What you will do:
Reproduce the entries below exactly, but only from the line containing "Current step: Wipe" to the line containing "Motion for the", inclusive.

Supplied records:
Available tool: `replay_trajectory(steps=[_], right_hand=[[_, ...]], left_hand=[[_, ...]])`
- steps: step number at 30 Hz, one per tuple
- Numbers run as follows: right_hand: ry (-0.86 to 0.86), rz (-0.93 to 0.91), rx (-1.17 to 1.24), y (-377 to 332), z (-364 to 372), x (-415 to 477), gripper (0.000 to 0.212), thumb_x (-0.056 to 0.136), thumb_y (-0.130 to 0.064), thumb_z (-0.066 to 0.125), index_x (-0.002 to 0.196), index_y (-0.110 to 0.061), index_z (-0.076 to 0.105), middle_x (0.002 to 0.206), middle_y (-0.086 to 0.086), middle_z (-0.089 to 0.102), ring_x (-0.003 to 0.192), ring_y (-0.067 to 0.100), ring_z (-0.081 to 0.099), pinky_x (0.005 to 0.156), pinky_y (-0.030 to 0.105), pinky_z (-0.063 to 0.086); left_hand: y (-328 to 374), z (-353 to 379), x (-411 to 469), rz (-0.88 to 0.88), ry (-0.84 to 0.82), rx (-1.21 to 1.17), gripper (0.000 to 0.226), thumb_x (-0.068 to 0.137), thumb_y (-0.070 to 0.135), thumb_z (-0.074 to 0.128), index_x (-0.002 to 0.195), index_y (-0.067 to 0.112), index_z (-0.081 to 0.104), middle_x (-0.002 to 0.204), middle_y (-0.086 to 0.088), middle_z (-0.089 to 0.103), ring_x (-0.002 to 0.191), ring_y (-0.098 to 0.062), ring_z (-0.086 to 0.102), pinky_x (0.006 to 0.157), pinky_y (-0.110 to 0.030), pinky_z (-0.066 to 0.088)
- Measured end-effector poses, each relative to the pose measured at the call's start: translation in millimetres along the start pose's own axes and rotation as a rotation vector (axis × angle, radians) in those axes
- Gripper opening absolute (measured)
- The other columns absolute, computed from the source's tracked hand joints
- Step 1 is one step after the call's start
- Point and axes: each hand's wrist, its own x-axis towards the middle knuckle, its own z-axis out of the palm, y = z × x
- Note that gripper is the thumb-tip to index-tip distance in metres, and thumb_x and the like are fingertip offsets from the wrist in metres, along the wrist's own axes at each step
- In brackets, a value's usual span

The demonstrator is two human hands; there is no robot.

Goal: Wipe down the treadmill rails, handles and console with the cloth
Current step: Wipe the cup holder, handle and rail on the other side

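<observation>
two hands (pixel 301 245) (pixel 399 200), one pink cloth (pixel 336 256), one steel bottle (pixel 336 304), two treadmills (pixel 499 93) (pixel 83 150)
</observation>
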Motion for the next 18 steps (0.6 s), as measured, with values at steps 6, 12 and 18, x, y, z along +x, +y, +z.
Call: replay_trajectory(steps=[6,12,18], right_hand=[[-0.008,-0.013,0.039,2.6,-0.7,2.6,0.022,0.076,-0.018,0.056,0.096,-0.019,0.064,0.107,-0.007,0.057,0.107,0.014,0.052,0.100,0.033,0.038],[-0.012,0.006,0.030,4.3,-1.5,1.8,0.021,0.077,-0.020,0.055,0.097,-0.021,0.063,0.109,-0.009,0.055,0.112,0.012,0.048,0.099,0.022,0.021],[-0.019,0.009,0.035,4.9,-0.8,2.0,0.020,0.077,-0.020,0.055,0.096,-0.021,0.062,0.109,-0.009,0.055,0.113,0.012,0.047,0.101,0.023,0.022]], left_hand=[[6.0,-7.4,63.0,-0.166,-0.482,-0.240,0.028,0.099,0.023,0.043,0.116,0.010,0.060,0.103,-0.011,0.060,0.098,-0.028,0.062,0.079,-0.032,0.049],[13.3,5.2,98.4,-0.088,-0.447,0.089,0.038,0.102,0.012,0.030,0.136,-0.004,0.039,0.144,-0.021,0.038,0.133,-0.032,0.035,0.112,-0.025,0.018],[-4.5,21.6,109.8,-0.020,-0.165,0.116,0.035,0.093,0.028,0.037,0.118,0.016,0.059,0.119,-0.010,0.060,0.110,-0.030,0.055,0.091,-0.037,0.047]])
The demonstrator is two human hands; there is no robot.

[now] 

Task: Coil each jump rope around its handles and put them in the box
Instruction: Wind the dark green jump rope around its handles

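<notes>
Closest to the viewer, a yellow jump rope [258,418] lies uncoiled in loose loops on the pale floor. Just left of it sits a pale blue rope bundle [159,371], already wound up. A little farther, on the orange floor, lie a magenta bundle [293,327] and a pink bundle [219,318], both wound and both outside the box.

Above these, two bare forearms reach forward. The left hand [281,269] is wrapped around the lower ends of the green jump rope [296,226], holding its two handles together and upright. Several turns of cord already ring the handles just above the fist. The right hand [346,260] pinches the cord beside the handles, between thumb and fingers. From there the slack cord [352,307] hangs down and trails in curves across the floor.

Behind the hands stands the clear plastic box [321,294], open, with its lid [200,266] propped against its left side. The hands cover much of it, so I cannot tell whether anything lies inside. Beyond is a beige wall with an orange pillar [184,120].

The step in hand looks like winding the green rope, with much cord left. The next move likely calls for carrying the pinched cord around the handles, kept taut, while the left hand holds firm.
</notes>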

Exercise response:
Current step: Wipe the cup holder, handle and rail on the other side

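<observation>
two hands (pixel 301 245) (pixel 399 200), one pink cloth (pixel 336 256), one steel bottle (pixel 336 304), two treadmills (pixel 499 93) (pixel 83 150)
</observation>
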Motion for the next 18 steps (0.6 s), as measured, with values at steps 6, 12 and 18, x, y, z along +x, +y, +z.

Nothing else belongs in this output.